St. Luke Building is a historic office building located in Richmond, Virginia. Built in 1902–1903, the St. Luke Building is located on a lot in the southeast corner of a block defined by St. James Street to the east, West Baker Street to the south, St. John Street to the west, and West Charity Street to the north. From the headquarters building, Maggie L. Walker oversaw operations of the Independent Order of St. Luke.  Founded in 1869, the Order's mission to foster African-American economic independence was largely realized under the leadership of trailblazing African American businesswoman Maggie Lena Walker through enterprises housed in the St. Luke Building.  The building also housed the St. Luke Herald newspaper, the St. Luke Educational Fund, the St. Luke Penny Savings Bank, and the St. Luke Emporium.  Walker was the first African American woman to found a bank in U.S. history, and she leveraged her entrepreneurial success to advocate for African Americans’ civil rights.  The office of  Maggie L. Walker has been preserved as it was at the time of her death in 1934.

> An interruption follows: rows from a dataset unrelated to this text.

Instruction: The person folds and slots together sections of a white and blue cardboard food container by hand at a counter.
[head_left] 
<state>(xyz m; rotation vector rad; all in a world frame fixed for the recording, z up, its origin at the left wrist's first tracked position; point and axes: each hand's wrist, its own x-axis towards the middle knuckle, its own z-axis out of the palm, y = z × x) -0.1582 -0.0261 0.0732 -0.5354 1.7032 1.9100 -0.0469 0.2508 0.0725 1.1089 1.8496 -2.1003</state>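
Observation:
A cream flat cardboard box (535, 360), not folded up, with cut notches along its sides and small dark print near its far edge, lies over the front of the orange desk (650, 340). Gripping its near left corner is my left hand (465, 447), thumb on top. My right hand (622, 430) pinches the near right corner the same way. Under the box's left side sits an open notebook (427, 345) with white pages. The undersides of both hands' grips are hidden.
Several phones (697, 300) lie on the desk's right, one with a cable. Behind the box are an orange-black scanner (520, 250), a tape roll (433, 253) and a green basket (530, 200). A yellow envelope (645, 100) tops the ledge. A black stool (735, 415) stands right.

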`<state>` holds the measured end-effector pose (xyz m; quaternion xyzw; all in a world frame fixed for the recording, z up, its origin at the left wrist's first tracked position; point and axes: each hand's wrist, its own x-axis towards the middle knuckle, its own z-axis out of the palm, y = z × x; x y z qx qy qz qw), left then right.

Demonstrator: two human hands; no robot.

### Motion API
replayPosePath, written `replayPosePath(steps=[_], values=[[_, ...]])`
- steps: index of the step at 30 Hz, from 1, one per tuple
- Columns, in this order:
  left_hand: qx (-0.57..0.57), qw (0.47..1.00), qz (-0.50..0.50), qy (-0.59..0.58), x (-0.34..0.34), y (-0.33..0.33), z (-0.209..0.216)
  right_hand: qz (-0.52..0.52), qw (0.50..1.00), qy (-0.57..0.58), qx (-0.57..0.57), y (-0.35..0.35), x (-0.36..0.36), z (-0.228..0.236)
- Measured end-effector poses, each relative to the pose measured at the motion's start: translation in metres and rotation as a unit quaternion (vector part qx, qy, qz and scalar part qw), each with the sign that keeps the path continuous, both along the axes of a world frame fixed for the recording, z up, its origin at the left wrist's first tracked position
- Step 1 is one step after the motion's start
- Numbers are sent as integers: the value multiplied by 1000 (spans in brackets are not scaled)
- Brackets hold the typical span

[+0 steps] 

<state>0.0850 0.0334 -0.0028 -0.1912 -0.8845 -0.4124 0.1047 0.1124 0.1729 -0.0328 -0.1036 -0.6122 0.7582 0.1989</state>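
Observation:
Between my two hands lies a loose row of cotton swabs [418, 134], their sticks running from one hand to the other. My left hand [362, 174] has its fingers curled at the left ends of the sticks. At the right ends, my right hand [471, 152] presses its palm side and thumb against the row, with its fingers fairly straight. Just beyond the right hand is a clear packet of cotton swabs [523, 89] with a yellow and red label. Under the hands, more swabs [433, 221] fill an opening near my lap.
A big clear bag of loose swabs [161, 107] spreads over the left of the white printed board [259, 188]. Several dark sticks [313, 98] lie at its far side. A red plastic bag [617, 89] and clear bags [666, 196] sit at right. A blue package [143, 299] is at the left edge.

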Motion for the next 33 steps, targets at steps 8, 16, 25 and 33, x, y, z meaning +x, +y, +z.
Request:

The building was first listed on the National Register of Historic Places in 1982.

Construction 
The building, the oldest black-affiliated office building in Richmond, was built in 1902 and designed by architect John H. White.  The new building's completion was heralded with a week-long series of dedication ceremonies beginning on July 6, 1903. Increased inflation during World War I, however, led the Order to abandon plans for a new building in favor of renovations and additions to the existing St. Luke Building. The 1915 building expansion was designed by Professor Charles Thaddeus Russell of Virginia Union University, with Henry J. Moore serving as contractor for the project.

The varied uses of the office space included Walker's private office, accounting, correspondence, printing, and stenography, among others, and a linotype machine was located in the basement. Other updates included remodeling and increasing the capacity of the heating equipment, installation of gas outlets at each floor, updating and expanding electrical wiring, and installation of new restrooms at each floor. The total cost of the St. Luke Building modifications was just short of $100,000, two-thirds of the projected $150,000 cost of a new building. Walker noted that approximately 300 individuals worked on the building, half of whom were African American, including the largest sub-contractor, Thomas R. Davis.

The setting for this property was dramatically changed during the mid-20th century when construction of the Richmond-Petersburg Turnpike (present-day Interstates 95 and 64) was constructed a short distance to the south, separating the St. Luke Building from the heart of the Jackson Ward neighborhood (which was designated NRHP 1976 and NHL in 1978).

Architecture

Exterior design 

The St. Luke Building is a handsome example of the Classical Revival style. The building's east (primary elevation) exterior walls are built of a pressed, beige brick, with the 1902-1903 and 1918 brick being slightly different colors. On the first floor of the east elevation, the storefront consists of four wood-frame, single-fixed pane storefront windows topped by transoms. The storefront windows were modified several times, with the most recent modification in the 1970s. The south elevation is constructed of yellow brick (similar, but not identical to the beige brick on the original portion of the building), with each bay and story defined by brick pilasters and brick string courses. The west (rear) elevation is constructed of red brick and has a stepped parapet that is higher at the south end. The north elevation is constructed of red brick. The first two stories are obscured at the east end by the adjoining building. Fenestration throughout consists of two-over-two wood sash with transoms and one-over-one wood sash of varying sizes, with one window in each bay of each story, except the easternmost bay. All windows are contained within segmental-arched openings, have stone sills, and are typically either partially or fully boarded up.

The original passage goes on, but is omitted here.